TASK REQUIREMENTS
The expected answer is the set of lines in the data below between the line holding "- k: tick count" and the line holding "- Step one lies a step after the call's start", inclusive, written out exactly.

== DATASET EXTRACT

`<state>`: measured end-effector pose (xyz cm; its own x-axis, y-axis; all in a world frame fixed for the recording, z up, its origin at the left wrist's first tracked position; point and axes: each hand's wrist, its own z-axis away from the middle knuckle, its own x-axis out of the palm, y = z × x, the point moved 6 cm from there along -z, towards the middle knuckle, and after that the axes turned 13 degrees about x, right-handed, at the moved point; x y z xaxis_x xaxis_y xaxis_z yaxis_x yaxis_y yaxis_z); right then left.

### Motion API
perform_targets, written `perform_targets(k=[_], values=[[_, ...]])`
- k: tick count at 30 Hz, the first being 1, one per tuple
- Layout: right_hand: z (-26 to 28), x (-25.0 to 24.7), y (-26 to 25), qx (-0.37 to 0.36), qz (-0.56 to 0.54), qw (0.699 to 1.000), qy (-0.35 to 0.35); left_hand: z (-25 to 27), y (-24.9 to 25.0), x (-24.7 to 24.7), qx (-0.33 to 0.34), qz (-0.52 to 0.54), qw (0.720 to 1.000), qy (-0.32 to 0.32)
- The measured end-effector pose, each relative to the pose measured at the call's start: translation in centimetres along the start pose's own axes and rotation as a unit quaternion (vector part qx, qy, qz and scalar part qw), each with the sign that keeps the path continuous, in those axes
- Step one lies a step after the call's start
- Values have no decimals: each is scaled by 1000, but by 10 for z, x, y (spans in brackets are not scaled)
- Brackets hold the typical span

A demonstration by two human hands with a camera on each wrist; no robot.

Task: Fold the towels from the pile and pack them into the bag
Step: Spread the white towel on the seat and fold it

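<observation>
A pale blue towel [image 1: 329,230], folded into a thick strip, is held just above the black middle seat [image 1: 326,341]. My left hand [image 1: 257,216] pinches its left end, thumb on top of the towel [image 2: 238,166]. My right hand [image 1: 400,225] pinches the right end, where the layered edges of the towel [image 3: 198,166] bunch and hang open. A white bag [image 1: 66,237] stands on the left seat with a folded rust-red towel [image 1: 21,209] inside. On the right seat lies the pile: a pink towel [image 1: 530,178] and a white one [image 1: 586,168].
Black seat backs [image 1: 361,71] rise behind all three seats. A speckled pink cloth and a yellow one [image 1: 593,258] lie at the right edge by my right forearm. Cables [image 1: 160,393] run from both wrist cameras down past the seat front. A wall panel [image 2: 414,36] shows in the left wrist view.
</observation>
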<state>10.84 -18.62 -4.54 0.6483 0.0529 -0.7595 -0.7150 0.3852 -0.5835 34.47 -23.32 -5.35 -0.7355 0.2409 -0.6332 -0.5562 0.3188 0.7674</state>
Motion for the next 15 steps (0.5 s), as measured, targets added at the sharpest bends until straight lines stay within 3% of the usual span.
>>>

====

PROBLEM SOLUTION
- k: tick count at 30 Hz, the first being 1, one per tuple
- Layout: right_hand: z (-26 to 28), x (-25.0 to 24.7), y (-26 to 25), qx (-0.37 to 0.36), qz (-0.56 to 0.54), qw (0.699 to 1.000), qy (-0.35 to 0.35); left_hand: z (-25 to 27), y (-24.9 to 25.0), x (-24.7 to 24.7), qx (-0.33 to 0.34), qz (-0.52 to 0.54), qw (0.720 to 1.000), qy (-0.32 to 0.32)
- The measured end-effector pose, each relative to the pose measured at the call's start: translation in centimetres along the start pose's own axes and rotation as a unit quaternion (vector part qx, qy, qz and scalar part qw), each with the sign that keeps the path continuous, in those axes
- Step one lies a step after the call's start

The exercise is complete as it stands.